SOURCE DATA:
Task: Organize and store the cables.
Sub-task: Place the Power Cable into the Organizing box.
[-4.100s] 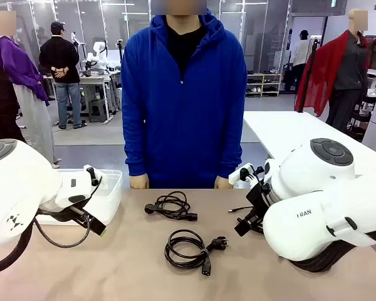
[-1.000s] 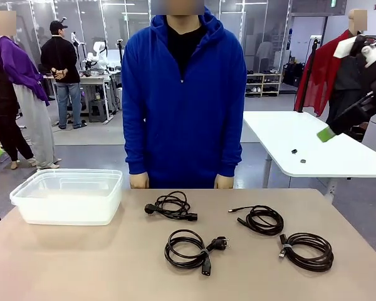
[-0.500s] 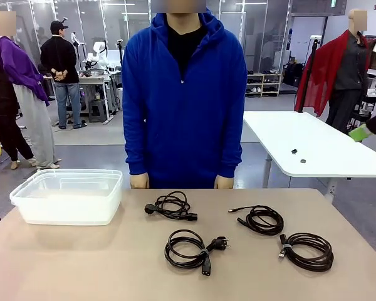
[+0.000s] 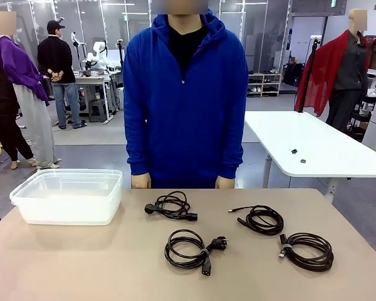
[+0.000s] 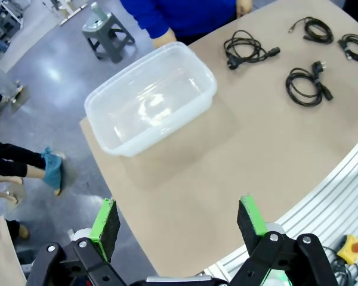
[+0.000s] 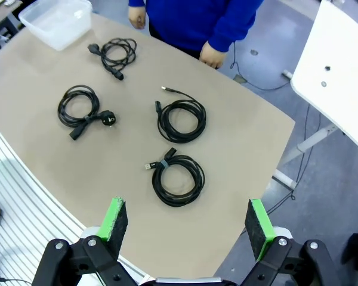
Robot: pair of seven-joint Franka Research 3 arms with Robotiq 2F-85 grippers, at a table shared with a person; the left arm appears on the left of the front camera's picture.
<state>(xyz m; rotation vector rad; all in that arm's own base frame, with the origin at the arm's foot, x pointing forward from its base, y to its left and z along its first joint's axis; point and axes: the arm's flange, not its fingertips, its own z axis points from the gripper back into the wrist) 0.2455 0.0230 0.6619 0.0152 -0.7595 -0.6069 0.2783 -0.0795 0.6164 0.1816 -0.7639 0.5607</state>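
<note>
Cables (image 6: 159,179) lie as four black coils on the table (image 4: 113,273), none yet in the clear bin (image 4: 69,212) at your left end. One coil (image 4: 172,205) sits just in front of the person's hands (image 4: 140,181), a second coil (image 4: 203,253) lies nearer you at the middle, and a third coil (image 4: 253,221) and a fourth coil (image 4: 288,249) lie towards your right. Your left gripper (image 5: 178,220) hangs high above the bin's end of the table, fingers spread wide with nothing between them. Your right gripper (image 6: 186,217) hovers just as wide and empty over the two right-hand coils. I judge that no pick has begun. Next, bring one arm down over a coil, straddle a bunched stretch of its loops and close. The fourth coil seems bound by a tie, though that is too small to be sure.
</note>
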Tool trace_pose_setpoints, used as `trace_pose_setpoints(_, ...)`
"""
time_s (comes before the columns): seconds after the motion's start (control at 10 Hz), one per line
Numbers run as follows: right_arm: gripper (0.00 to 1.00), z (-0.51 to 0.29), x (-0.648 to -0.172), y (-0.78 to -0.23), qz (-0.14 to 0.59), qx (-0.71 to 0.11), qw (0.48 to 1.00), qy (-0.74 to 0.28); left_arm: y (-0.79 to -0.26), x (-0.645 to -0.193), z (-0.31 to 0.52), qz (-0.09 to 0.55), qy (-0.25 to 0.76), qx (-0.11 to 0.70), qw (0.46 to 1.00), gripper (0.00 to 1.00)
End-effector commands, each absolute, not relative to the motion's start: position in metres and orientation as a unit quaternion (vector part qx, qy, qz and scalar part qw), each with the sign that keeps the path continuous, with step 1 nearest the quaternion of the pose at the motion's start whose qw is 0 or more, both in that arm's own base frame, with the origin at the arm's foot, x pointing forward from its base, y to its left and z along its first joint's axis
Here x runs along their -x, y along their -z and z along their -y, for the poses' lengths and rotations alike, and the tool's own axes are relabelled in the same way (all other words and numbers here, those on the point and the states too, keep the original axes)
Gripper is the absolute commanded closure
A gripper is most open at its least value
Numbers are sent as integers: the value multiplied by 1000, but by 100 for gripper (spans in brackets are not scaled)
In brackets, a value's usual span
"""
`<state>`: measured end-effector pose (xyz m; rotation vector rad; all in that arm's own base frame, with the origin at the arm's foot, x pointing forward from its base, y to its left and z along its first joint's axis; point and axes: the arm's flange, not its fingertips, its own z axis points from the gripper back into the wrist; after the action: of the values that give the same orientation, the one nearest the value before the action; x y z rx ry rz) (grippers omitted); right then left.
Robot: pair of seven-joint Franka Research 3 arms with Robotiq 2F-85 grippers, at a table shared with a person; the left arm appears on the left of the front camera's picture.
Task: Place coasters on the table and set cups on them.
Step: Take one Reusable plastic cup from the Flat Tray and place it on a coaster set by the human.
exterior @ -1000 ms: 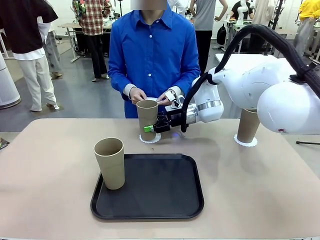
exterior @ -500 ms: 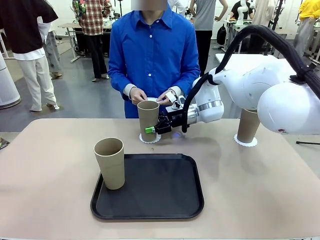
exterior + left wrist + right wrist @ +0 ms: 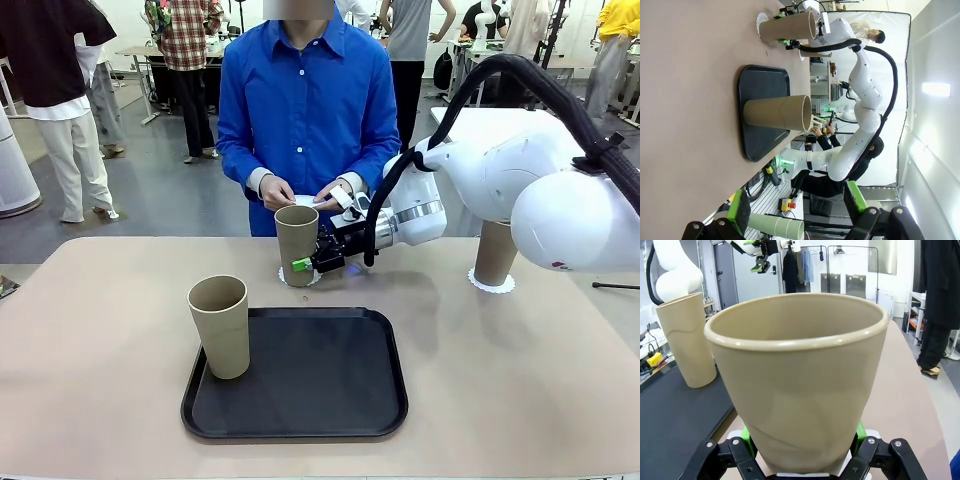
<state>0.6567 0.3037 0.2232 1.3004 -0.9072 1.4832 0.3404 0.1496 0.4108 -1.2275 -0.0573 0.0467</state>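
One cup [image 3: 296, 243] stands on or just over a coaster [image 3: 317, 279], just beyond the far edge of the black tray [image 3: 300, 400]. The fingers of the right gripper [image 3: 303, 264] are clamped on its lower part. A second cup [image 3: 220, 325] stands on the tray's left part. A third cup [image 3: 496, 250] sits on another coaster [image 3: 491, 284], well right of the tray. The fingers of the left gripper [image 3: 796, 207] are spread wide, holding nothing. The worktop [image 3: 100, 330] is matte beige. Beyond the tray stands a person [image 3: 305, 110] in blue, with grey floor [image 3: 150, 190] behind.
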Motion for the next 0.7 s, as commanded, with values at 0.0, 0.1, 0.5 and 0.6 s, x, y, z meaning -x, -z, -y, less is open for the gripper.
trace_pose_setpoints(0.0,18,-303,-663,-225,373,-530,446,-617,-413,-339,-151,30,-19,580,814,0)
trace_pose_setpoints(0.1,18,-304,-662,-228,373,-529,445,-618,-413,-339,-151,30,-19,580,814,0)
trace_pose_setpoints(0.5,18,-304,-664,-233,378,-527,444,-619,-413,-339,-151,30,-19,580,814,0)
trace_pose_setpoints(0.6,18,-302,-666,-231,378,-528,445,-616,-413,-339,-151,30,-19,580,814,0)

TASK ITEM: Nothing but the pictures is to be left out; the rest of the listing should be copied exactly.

RESULT OF THIS TASK:
Task: Organize and store the cables.
Sub-task: Place the Power Cable into the Organizing box.
[-4.100s] 
[-1.000s] 
[-0.500s] 
[+0.000s] 
[+0.000s] 
[+0.000s] 
Robot: pair of seven-joint Franka Research 3 arms with Robotiq 2F-85 grippers, at a table shared with a person; the left arm appears on the left of the front camera's picture.
<state>(xyz m; rotation vector rad; all in that arm's own base frame, with the origin at the arm's foot, x pointing forward from its base, y to its left and z along its first joint's axis; point and axes: the arm's flange, not its fingertips, its own z axis points from the gripper back into the wrist) 0.2455 0.0230 0.6619 0.0152 -0.7595 -0.6069 0.2783 -0.0795 0.6164 0.1816 -0.7639 0.5607</state>
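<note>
Cables (image 6: 159,179) lie as four black coils on the table (image 4: 113,273), none yet in the clear bin (image 4: 69,212) at your left end. One coil (image 4: 172,205) sits just in front of the person's hands (image 4: 140,181), a second coil (image 4: 203,253) lies nearer you at the middle, and a third coil (image 4: 253,221) and a fourth coil (image 4: 288,249) lie towards your right. Your left gripper (image 5: 178,220) hangs high above the bin's end of the table, fingers spread wide with nothing between them. Your right gripper (image 6: 186,217) hovers just as wide and empty over the two right-hand coils. I judge that no pick has begun. Next, bring one arm down over a coil, straddle a bunched stretch of its loops and close. The fourth coil seems bound by a tie, though that is too small to be sure.
</note>
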Tool trace_pose_setpoints, used as `trace_pose_setpoints(_, ...)`
"""
time_s (comes before the columns): seconds after the motion's start (control at 10 Hz), one per line
Numbers run as follows: right_arm: gripper (0.00 to 1.00), z (-0.51 to 0.29), x (-0.648 to -0.172), y (-0.78 to -0.23), qz (-0.14 to 0.59), qx (-0.71 to 0.11), qw (0.48 to 1.00), qy (-0.74 to 0.28); left_arm: y (-0.79 to -0.26), x (-0.645 to -0.193), z (-0.31 to 0.52), qz (-0.09 to 0.55), qy (-0.25 to 0.76), qx (-0.11 to 0.70), qw (0.46 to 1.00), gripper (0.00 to 1.00)
End-effector commands, each absolute, not relative to the motion's start: position in metres and orientation as a unit quaternion (vector part qx, qy, qz and scalar part qw), each with the sign that keeps the path continuous, with step 1 nearest the quaternion of the pose at the motion's start whose qw is 0 or more, both in that arm's own base frame, with the origin at the arm's foot, x pointing forward from its base, y to its left and z along its first joint's axis
Here x runs along their -x, y along their -z and z along their -y, for the poses' lengths and rotations alike, and the tool's own axes are relabelled in the same way (all other words and numbers here, those on the point and the states too, keep the original axes)
Gripper is the absolute commanded closure
A gripper is most open at its least value
Numbers are sent as integers: the value multiplied by 1000, but by 100 for gripper (spans in brackets are not scaled)
In brackets, a value's usual span
"""
`<state>`: measured end-effector pose (xyz m; rotation vector rad; all in that arm's own base frame, with the origin at the arm's foot, x pointing forward from its base, y to its left and z along its first joint's axis; point and axes: the arm's flange, not its fingertips, its own z axis points from the gripper back into the wrist; after the action: of the values that give the same orientation, the one nearest the value before the action; x y z rx ry rz) (grippers omitted); right then left.
Robot: pair of seven-joint Franka Research 3 arms with Robotiq 2F-85 grippers, at a table shared with a person; the left arm appears on the left of the front camera's picture.
Task: Place coasters on the table and set cups on them.
Step: Take one Reusable plastic cup from the Flat Tray and place it on a coaster set by the human.
exterior @ -1000 ms: 
exterior @ -500 ms: 
exterior + left wrist + right wrist @ +0 ms: 
<state>0.6567 0.3037 0.2232 1.3004 -0.9072 1.4832 0.3404 0.1496 0.4108 -1.2275 -0.0573 0.0467</state>
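One cup [image 3: 296, 243] stands on or just over a coaster [image 3: 317, 279], just beyond the far edge of the black tray [image 3: 300, 400]. The fingers of the right gripper [image 3: 303, 264] are clamped on its lower part. A second cup [image 3: 220, 325] stands on the tray's left part. A third cup [image 3: 496, 250] sits on another coaster [image 3: 491, 284], well right of the tray. The fingers of the left gripper [image 3: 796, 207] are spread wide, holding nothing. The worktop [image 3: 100, 330] is matte beige. Beyond the tray stands a person [image 3: 305, 110] in blue, with grey floor [image 3: 150, 190] behind.
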Motion for the next 0.7 s, as commanded, with values at 0.0, 0.1, 0.5 and 0.6 s, x, y, z meaning -x, -z, -y, less is open for the gripper.
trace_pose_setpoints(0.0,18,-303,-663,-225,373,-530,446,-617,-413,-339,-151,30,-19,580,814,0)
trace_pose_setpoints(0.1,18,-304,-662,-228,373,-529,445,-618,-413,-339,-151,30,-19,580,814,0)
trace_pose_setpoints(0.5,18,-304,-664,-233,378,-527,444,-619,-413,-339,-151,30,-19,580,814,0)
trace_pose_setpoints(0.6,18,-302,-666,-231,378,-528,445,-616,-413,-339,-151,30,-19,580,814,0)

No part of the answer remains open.